From that vantage point, from these two misapprehensions (that small scandals are easy to weather with a bit of whataboutery and that the real problem is lack of party subservience to the leadership team), it makes a lot more sense. They’ve already turned their back on the public to look obsessively inwards; from there, protecting one of your own looks like a strong unity move.

They just needed to swat off Douglas Ross with some jibes about VIP lanes and come up with some hit lines for Sarwar about Starmer, then stitch up a deal to save their man and shake off the opprobrium in a storm of shoulder-shrugging. That simple, they thought.

What I can’t believe about all of this is that not a single person put their hand up and said ‘what if we’re misreading this and the public is horrified?’. If anyone had any remaining ties back to reality outside the Holyrood bubble, they were ignored.

Everyone in the commentator class seems to have based their idea of Swinney as an amenable, conciliatory safe pair of hands on precisely four years of his life that happened 15 years ago

Then from the second Swinney said what he said there was no good outcome. A pathetic u-turn is probably least bad. Winning the vote with a stitch-up was probably the worst outcome, with ‘picking this stupid fight and losing’ a close second. But honestly, ‘we would have got away with it if it wasn’t for those pesky, meddling Greens…’ is shit too.

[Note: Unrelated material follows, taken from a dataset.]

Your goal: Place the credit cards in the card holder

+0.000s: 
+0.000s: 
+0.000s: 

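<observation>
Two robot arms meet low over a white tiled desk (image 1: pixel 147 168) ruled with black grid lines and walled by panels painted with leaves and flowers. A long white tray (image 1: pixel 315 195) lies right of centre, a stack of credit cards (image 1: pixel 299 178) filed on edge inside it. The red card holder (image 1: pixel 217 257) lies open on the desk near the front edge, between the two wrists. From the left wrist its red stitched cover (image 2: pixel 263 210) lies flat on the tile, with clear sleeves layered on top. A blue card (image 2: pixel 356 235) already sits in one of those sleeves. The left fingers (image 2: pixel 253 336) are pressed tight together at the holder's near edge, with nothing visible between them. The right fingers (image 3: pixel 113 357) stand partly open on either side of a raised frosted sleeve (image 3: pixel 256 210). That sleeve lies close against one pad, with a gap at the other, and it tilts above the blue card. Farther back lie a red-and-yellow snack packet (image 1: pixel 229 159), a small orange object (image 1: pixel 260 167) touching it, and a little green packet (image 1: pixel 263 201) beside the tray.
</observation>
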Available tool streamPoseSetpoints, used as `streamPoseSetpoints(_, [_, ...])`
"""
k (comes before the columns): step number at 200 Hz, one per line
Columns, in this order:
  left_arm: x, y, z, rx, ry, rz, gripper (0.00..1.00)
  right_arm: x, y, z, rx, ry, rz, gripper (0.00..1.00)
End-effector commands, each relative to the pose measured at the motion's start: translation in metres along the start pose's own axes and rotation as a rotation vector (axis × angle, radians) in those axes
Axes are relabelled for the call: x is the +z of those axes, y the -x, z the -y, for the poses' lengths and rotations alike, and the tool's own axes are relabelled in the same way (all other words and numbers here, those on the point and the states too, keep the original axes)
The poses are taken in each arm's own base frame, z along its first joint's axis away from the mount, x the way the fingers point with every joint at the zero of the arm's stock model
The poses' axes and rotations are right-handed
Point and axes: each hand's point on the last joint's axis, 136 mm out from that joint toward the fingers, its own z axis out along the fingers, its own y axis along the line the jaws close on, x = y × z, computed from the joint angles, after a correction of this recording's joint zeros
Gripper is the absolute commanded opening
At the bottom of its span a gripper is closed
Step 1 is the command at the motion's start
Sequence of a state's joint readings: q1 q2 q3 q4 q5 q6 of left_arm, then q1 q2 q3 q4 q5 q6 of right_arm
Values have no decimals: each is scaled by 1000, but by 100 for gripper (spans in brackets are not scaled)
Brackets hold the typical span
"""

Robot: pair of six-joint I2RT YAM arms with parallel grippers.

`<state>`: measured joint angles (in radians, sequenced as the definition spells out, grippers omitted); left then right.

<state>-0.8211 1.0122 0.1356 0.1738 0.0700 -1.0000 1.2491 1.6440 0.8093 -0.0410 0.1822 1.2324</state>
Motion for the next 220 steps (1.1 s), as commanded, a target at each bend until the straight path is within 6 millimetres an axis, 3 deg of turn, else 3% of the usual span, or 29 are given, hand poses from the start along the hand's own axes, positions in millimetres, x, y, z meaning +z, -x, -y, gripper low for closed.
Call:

Frankly, they look like they were all for a bit of corruption-for-the-pals until they realised they didn’t have the numbers and then they panicked and pretended the whole thing hadn’t happened. That is dirty, weak and hypocritical all in one. And that’s the best outcome.

This was a minor scandal that could have been put to bed in about half an hour. Had Matheson paid back the money and resigned promptly and with dignity, there is a good chance that Swinney could be bringing him back into cabinet now. Instead I think there must be a solid chance he’ll lose his seat.

Finally, I think this has probably been helpful in one respect. Everyone in the commentator class seems to have based their idea of Swinney as an amenable, conciliatory safe pair of hands on precisely four years of his life that happened 15 years ago.

He was a terrible leader first time but, in Salmond’s first, minority term, he was a reliable presence who got all his budgets passed against the odds. Actually Salmond did a lot of that negotiating, but there was merit to the claim Swinney performed well.

Except his next term in finance was a five-year period in which he stoked a giant and ongoing war with local government, alienating lots of people. Then there was his dire referendum campaign ‘my spreadsheet says you’ll be £500 better off’ phase which is best passed over since everyone else including his party did.

Then for five years he picked innumerable fights with teachers, teaching unions and local government (again), failing almost completely to implement a fundamentally bad agenda. Then he spent another four years as Scotland’s most partisan man, blatantly breaking rules to try and scupper the inquiry into the Salmond affair. Remember, no-one in the history of devolution has come closer to losing a vote of no confidence. There is a reason for that.

Swinney does not seem to have the political judgement people think he has. His team is the team who was advising Humza Yousaf and they are doing about the same quality of job for him. There is no longer a reliable head in there to say ‘woah now’.

So take that team, wind them up to believe their first task is to stamp down on internal dissent, lose sight of the public and forget how scandals stick, see the world only through an aggressively partisan lens, get away with things for long enough that you feel you have impunity and fail to have a strong sense of how modern politics works. Do those things and this all makes sense.

It’s just that teams this poor who do these things don’t stay in power.